Vitamin D 101: A Comprehensive Beginner’s Guide
Vitamin D is different from other vitamins.
Studies have shown that it is a steroid hormone produced from cholesterol after the skin is exposed to the sun.
This explains why vitamin D is often called “sunshine vitamin.”
However, exposing oneself to the sun doesn’t provide as much vitamin D, making it necessary to obtain it from your diet or supplements.
A study published in the journal Nutritional Research found that over 41.6% of the population of the United States is deficient in vitamin D (4).
This article gives an in-depth explanation of vitamin D.
What is vitamin D?
Vitamin D is a fat-soluble vitamin. This means it is soluble in fats and oils and can be stored for a long time in your body.
There are two dietary forms of vitamin D (5):
- Vitamin D3, also known as cholecalciferol. It is found in egg yolks, fatty fish, and other animal foods.
- Vitamin D2, also known as ergocalciferol. It is found in mushrooms, plants, and some yeasts.
What does vitamin D do in your body?
First, it is converted to calcidiol. This conversion takes place in your liver. Calcidiol is the storage form of the vitamin.
Then, calcidiol is converted to calcitriol in your kidneys. Calcitriol is the active form of the vitamin. It is the steroid form of vitamin D.
Vitamin D affects most body cells that are linked to bone health. For example, vitamin affects calcium and phosphorus absorption from your gastrointestinal tract (14).
However, medical researchers have discovered that this vitamin also contributes to other areas of health, such as anticancer effects and immune function (15).
Exposure to sunshine helps you to get vitamin C
Your skin has cholesterol in it. Exposing your skin to the ultraviolet B rays of the sun stimulates the production of vitamin D from this cholesterol (16).
If you live in a region with a lot of sunshine, you can get adequate sunlight. All you need do is sunbathe a few times per week.

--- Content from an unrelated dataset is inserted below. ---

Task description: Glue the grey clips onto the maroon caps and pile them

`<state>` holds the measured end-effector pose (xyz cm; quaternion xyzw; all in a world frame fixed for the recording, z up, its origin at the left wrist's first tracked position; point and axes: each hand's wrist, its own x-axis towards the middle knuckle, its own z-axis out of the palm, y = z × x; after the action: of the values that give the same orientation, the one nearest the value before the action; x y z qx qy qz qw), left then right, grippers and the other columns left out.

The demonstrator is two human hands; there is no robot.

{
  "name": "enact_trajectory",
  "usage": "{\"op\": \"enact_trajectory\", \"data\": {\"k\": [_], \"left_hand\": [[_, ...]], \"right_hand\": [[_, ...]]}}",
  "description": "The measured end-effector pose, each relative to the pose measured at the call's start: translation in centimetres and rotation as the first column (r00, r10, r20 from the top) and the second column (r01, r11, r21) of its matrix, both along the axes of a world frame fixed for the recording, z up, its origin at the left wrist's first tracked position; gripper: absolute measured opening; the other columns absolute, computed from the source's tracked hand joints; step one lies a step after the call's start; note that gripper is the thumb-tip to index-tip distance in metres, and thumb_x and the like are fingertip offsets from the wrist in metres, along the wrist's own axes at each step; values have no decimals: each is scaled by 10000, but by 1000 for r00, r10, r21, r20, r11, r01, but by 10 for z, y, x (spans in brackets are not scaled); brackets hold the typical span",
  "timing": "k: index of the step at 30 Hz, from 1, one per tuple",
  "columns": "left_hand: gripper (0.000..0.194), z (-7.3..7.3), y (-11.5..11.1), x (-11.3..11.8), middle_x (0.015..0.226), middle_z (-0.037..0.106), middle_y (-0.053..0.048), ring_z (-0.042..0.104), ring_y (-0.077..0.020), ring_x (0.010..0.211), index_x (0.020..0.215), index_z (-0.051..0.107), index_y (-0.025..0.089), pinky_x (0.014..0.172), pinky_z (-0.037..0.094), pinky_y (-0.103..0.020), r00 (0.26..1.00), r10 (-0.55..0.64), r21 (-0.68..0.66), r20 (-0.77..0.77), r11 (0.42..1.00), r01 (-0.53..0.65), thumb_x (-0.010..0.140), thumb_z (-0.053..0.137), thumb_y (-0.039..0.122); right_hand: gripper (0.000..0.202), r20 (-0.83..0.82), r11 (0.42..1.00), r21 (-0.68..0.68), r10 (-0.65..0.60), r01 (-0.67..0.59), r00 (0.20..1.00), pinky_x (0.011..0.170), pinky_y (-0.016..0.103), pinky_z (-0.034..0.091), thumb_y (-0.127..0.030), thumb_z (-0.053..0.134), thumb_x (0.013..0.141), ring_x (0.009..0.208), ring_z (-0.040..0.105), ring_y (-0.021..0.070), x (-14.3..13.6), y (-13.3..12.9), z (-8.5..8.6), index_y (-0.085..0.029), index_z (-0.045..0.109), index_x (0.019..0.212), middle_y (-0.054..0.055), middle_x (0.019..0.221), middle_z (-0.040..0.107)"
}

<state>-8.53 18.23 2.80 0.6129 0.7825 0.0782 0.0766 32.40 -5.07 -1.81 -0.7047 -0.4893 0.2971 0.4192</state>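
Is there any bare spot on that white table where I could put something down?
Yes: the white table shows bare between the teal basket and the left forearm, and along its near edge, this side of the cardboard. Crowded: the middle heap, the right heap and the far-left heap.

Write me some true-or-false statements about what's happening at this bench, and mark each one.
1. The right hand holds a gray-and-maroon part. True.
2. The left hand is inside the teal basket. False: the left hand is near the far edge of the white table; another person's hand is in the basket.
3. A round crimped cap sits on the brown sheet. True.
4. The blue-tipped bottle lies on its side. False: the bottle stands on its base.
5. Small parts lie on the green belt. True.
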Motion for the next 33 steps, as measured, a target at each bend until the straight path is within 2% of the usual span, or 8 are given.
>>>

It is important to note that you must expose a large part of your body to the sun. For example, your body won’t produce much of the vitamins if you reveal only your hands and feet.
Using sunscreen or staying behind glass will also reduce the number of vitamins your body can produce (17).

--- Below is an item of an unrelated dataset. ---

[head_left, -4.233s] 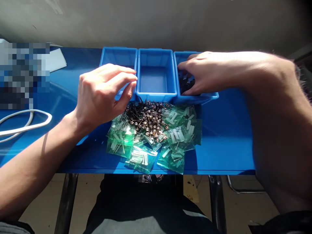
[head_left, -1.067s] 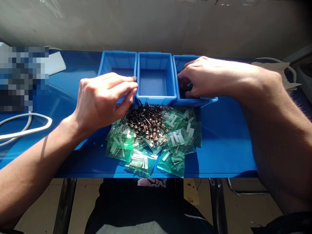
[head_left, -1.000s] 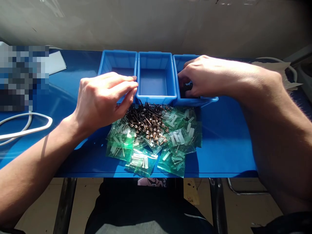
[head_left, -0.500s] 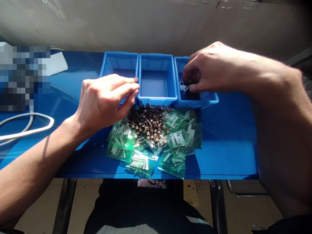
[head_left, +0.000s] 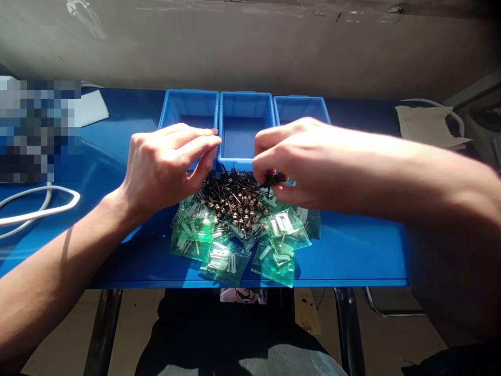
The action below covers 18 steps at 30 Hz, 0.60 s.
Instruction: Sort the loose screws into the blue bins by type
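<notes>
bins (head_left: pixel 241 125): no label or number to be read
bags (head_left: pixel 274 256): green and clear, no print to be read
paper (head_left: pixel 426 122): blank as far as it shows
patch (head_left: pixel 39 130): blurred out, nothing legible
bench (head_left: pixel 352 245): no sign or marking
tag (head_left: pixel 306 312): under the bench, marks too small to read

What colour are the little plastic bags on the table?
The plastic bags are see-through green, with pale parts inside. The head view shows them best.
</notes>
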Each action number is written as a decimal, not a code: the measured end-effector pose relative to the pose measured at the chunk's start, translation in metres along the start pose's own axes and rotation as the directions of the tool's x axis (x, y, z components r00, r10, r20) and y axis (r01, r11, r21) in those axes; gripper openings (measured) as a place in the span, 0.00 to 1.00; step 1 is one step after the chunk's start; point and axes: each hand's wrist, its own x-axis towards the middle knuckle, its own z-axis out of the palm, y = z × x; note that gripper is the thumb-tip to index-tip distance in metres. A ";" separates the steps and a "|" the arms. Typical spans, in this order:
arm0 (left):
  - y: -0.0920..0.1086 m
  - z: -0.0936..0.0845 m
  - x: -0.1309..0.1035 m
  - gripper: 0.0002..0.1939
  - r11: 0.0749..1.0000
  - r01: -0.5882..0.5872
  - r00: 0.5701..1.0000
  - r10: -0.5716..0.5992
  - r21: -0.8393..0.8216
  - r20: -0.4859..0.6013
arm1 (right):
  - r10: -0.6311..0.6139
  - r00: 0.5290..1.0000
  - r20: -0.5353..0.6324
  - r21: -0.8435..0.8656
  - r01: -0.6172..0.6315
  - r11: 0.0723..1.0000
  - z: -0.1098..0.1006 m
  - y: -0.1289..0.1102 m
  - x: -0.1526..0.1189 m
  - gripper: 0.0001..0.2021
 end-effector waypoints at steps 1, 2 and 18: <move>0.000 0.000 0.000 0.08 1.000 0.001 1.000 -0.001 -0.003 0.000 | -0.016 1.000 0.004 -0.005 0.016 1.000 0.004 -0.001 -0.001 0.10; 0.000 0.000 0.000 0.08 1.000 0.001 1.000 -0.001 -0.006 -0.004 | -0.015 1.000 0.001 -0.002 0.015 1.000 0.006 0.001 -0.004 0.12; 0.001 0.001 -0.002 0.12 0.996 0.013 0.992 -0.001 -0.088 0.128 | 0.437 0.886 -0.155 -0.349 -0.463 0.815 -0.014 0.059 0.019 0.13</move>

Ensure that you use sunscreen when staying for a long time in the sun. Sunshine isn’t bad – in fact, it is healthy, but sunburn can cause the skin to age prematurely and increase your risk of skin cancer (18, 19).
If you intend to stay in the sun for a long time, go without sunscreen for at least 10 minutes, but not more than 30 minutes. After that, you can apply sunscreen before your skin starts to burn.
The human body can store the vitamin for weeks or even months. As such, you do not need to sunbathe every day, only occasionally.
On the other hand, if you live in an area with little sunlight, you’ll have to supplement your vitamin from foods. This is very important during the winter.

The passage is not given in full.